--- WHAT TO DO ---
Starting with the first line of the data below, copy each line up to and including the one containing "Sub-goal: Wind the". Pictures stay out.

--- SUPPLIED DATA ---
****

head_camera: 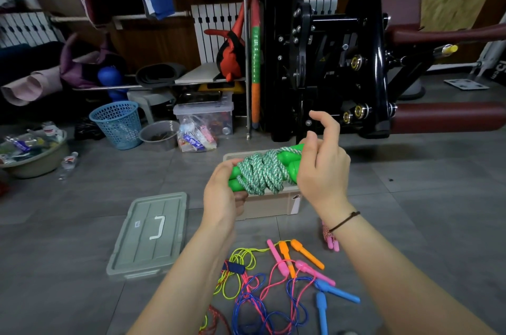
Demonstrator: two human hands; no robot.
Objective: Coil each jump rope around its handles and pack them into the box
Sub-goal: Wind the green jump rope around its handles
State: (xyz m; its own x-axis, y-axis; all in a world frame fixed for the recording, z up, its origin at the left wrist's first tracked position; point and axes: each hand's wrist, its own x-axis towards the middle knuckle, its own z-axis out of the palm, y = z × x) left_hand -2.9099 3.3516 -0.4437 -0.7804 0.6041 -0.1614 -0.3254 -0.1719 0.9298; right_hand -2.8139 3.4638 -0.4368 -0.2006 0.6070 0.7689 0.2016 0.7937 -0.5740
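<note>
Two hands meet over the box (269,207) in your head camera, with a green jump rope (262,173) held between them. Your left hand (222,195) grasps the left end of the two green handles, fingers curled under them and thumb on top. The speckled green-and-white cord is wound in thick turns around the middle of the handles, so the bundle sits level, just above the box's open top. Your right hand (323,165) lies against the right end of the bundle. Its forefinger is lifted and bent, touching nothing, and the thumb tip is near the handle end. The back of the hand hides the other fingers, so you cannot tell whether they clasp the rope. A dark cord bracelet (345,220) circles that wrist.

Left of the box, the grey lid (149,236) lies flat on the floor tiles (410,197). Nearer to you, loose ropes sprawl in a tangle: orange handles (307,254), pink handles (279,258), blue handles (337,293) and a yellow cord (241,254). A small pink-handled rope (333,244) lies just beside your right forearm. Well apart, at the far left, stands a blue basket (118,124).
</note>
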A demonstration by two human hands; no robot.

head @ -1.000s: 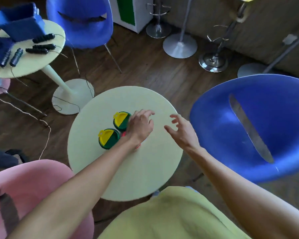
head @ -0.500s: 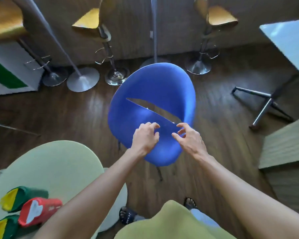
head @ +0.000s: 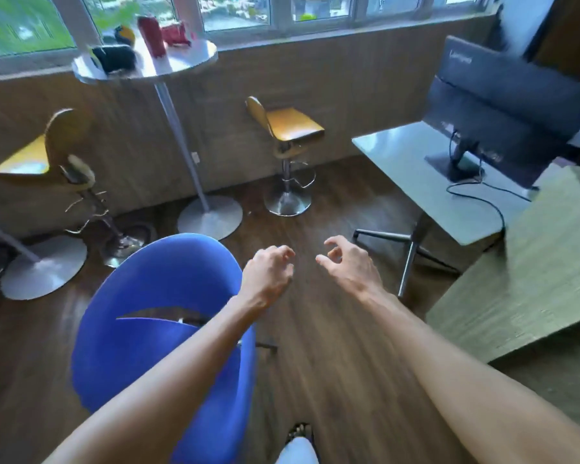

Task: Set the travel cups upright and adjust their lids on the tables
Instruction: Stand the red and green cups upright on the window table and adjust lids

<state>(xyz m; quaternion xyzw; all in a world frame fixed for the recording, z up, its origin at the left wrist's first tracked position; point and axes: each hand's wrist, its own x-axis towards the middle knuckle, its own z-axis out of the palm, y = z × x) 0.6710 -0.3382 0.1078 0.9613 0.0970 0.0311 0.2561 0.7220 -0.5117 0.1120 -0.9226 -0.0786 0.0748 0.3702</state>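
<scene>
A tall round silver table [head: 181,60] stands by the window at the back left. On it an upright red travel cup [head: 151,36] stands beside a dark cup lying on its side [head: 113,58], a blurred dark and yellow cup [head: 125,34] and a red one lying down [head: 175,34]. My left hand [head: 268,274] and my right hand [head: 349,262] hover over the wooden floor in the middle, both empty with fingers loosely curled and apart, far from that table.
A blue shell chair [head: 154,316] is just below and left of my left arm. Two yellow bar stools [head: 292,128] [head: 41,155] flank the tall table's pole. A grey desk [head: 412,169] with a black monitor [head: 503,105] and a wooden surface [head: 523,269] stand on the right.
The view has swung up and away from the pale green table with the green and red cups. My left hand left those cups; both hands now float empty over the floor.
</scene>
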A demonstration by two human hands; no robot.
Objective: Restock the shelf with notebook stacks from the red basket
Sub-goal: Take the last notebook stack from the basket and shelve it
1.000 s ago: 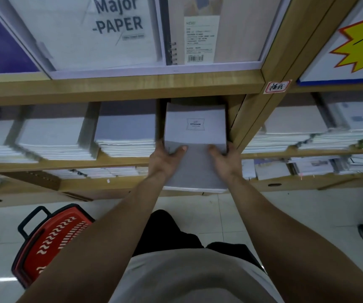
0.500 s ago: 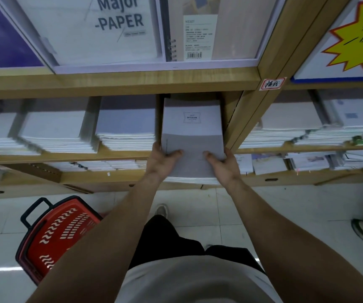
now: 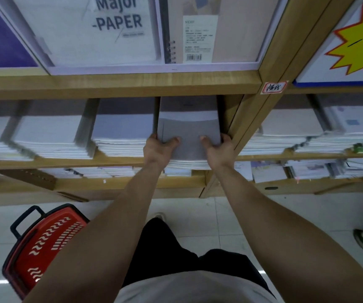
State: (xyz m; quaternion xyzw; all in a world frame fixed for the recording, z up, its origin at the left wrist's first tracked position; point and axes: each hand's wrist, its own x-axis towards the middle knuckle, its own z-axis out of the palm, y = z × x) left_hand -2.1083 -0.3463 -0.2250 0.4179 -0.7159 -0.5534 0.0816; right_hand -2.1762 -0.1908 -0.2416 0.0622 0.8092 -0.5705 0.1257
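Notebook stack (image 3: pixel 189 130) sits mostly inside the rightmost slot of the middle shelf (image 3: pixel 119 84), btwn the neighbouring pile (image 3: pixel 123 132) on the left & the wooden upright (image 3: pixel 248 119) on the right; that's from the head view, the only one I've got. Left grip (image 3: pixel 157 149) & right grip (image 3: pixel 218 149) both clamp its near corners, thumbs flat on the grey cover, fingers wrapped round the side edges. Vs a sec ago the stack has slid deeper: the small cover label that was in plain sight is now back in the shadow under the upper board, & my hands are up at the shelf lip. So this stack is nearly seated, I reckon; only its front edge looks to overhang a bit. Red basket (image 3: pixel 43 248) stands on the floor at my left, well apart; my forearm hides much of its inside, so can't tell what's left to shelve.
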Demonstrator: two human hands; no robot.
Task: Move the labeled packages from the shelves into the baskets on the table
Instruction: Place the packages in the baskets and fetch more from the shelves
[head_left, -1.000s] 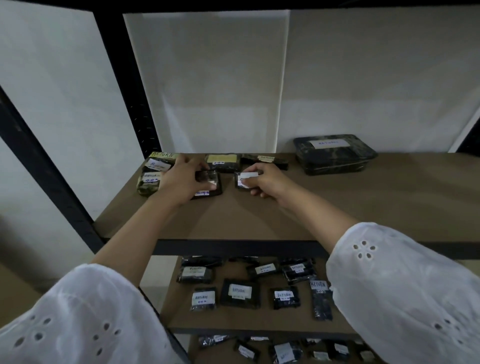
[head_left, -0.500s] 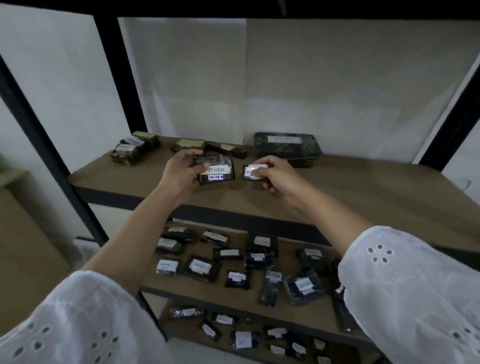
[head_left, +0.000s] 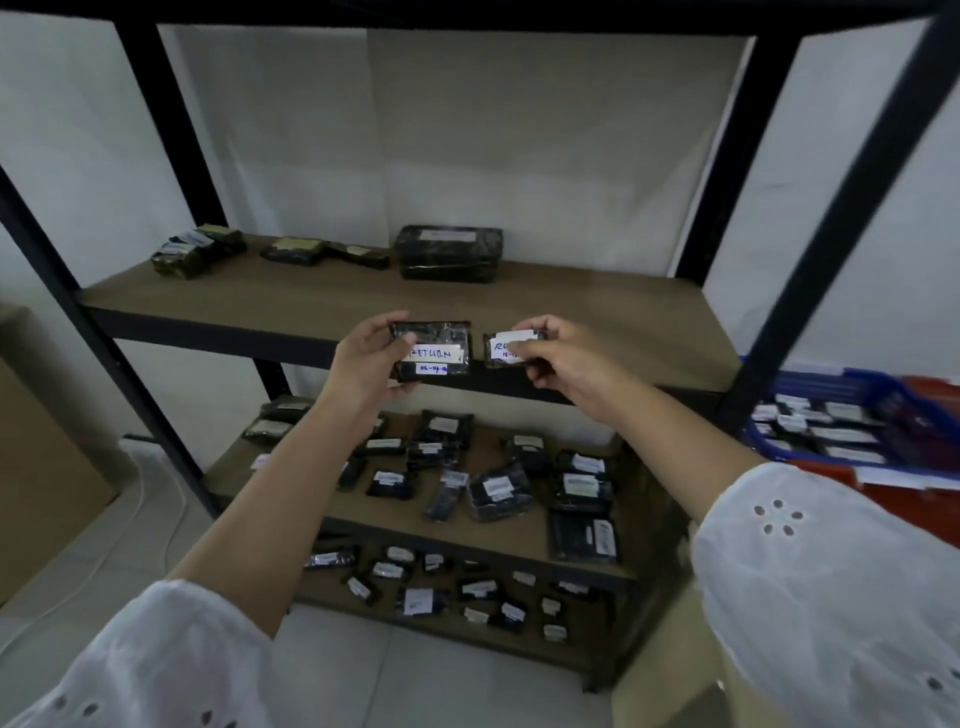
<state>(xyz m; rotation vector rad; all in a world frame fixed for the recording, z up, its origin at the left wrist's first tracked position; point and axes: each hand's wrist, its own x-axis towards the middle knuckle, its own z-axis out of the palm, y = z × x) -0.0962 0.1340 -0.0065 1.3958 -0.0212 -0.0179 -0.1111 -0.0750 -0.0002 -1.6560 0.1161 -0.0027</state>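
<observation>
Before brown shelves (head_left: 571, 306), left fingers (head_left: 382, 325) gripping glossy rectangular package (head_left: 441, 338), right fingers (head_left: 540, 349) pinching smaller packet (head_left: 500, 352).

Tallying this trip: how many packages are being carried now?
2. A larger package in the left grip and a smaller package in the right grip, both held up in front of the shelf edge. Another could hide behind them, though none shows.

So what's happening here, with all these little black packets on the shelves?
A person is emptying a shelving rack. The left hand holds a larger black package labeled RETURN, and the right hand pinches a smaller package; both are in the air before the top shelf. Other packages lie on the shelves, and a blue basket at right already holds several.
</observation>
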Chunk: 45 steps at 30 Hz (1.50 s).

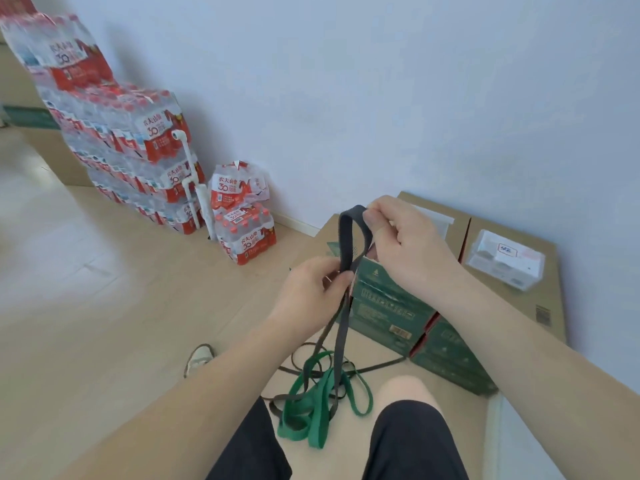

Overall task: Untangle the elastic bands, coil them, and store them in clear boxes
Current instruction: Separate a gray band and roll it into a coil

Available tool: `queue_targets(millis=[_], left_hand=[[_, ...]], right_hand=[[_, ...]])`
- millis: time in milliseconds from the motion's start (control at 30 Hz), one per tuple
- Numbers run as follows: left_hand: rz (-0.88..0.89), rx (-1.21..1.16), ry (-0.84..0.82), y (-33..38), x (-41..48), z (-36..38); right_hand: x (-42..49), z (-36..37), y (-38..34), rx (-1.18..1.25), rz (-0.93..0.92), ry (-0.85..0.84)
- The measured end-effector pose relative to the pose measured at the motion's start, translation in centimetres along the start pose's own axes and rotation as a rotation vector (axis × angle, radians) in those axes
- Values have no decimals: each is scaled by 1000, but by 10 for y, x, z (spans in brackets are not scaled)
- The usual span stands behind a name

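Note:
A dark grey elastic band [346,244] forms a raised loop in front of me. My right hand [405,244] pinches the top of that loop. Lower down, my left hand [311,289] pinches both strands together. From there the grey band hangs to the floor and runs into a tangle with a green elastic band [318,410] between my knees. A clear box [504,261] with a white label sits on a cardboard carton at the right.
Green and brown cartons [388,306] stand right behind my hands against the wall. Stacked packs of bottled water [138,150] fill the left along the wall, with a white pipe [188,181] leaning on them. My shoe [199,358] is on the wooden floor.

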<state>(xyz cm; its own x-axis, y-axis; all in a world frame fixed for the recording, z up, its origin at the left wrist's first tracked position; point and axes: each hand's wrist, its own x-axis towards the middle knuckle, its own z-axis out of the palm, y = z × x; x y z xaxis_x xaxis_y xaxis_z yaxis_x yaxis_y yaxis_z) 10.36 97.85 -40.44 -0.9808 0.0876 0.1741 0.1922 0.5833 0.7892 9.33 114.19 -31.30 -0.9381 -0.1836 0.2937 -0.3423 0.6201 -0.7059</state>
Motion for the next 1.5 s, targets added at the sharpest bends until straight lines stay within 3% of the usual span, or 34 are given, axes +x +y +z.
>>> queue_targets(millis=[133, 233, 333, 533, 667, 800, 933, 1067, 1333, 1500], left_hand=[[86, 86, -72, -6, -2, 4], [127, 50, -29, -19, 0, 15], [78, -41, 23, -35, 3, 22], [-45, -248, -55, -59, 13, 21], [-12, -202, -40, -74, 27, 32], [-84, -253, -94, -78, 35, 42], [-181, -350, -131, -82, 54, 53], [-309, -412, -108, -94, 74, 72], [-314, -184, -193, -156, 113, 116], [-260, -20, -361, -192, 108, 123]], right_hand=[[-1, -4, -3, 126, 123, 14], [-1, 7, 2, 133, 121, -42], [0, 19, 9, 128, 148, -76], [6, 27, 18, 127, 169, -141], [13, 34, 34, 131, 239, -81], [17, 45, 71, 300, 397, 44], [20, 67, 122, 312, 515, -183], [26, 101, 165, 213, 460, -437], [48, 163, 239, 62, 536, -407], [54, 180, 263, 254, 613, -285]])
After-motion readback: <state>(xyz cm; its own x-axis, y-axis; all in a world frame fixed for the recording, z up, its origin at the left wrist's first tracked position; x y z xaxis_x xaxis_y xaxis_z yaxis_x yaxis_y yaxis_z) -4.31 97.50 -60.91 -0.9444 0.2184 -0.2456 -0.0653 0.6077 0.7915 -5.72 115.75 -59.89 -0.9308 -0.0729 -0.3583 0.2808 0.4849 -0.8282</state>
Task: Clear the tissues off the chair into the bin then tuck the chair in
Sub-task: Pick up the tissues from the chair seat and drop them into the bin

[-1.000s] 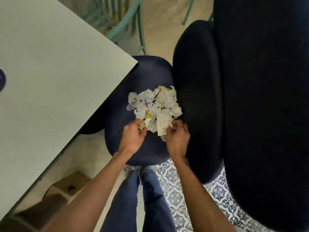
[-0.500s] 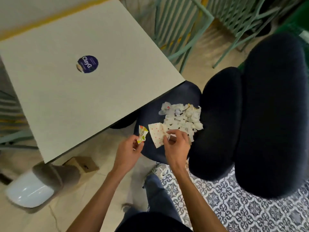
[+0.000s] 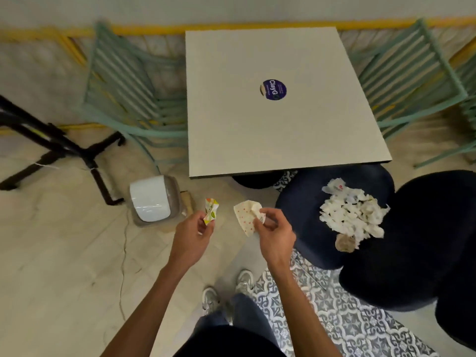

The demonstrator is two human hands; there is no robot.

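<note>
Progress: early days by the look of it. Just two scraps are held up clear of the chair point(image 3: 301, 222), and the main tissue pile point(image 3: 353, 215) is left sitting on the seat, with a brownish wad point(image 3: 345, 242) at its near edge.
Left to do: the held scraps need to be dropped in and the pile cleared (probably several trips). Then the chair gets pushed under the bench point(image 3: 278, 130); only the seat's far edge looks to be at the bench edge right now.
Bin point(image 3: 152, 202): parked on the floor near the bench's left corner. The white lid looks to be down, so what's inside can't be told, and it'll likely need opening first.
Left hand point(image 3: 192, 234): raised in front of the body on the bin side, arm stretched forward. The grip is pinched narrow on a crumpled colourful wrapper point(image 3: 211, 211).
Right hand point(image 3: 275, 234): held about level with the left, between it and the chair. The grip is curled round a dotted tissue point(image 3: 246, 217), which is fanned out toward the left.
</note>
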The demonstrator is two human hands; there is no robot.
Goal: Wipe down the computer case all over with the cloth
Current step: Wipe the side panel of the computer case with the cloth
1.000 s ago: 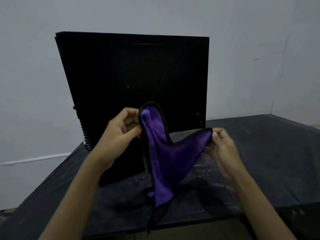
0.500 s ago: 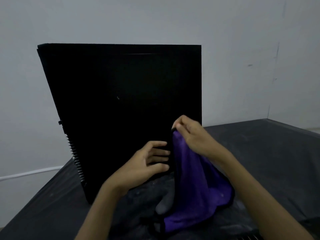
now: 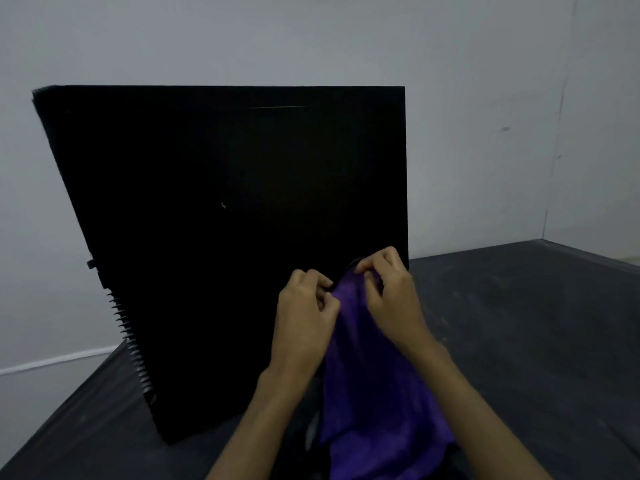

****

--- RESPONSE BOX ---
head_camera: 
Demonstrator: two human hands; no robot.
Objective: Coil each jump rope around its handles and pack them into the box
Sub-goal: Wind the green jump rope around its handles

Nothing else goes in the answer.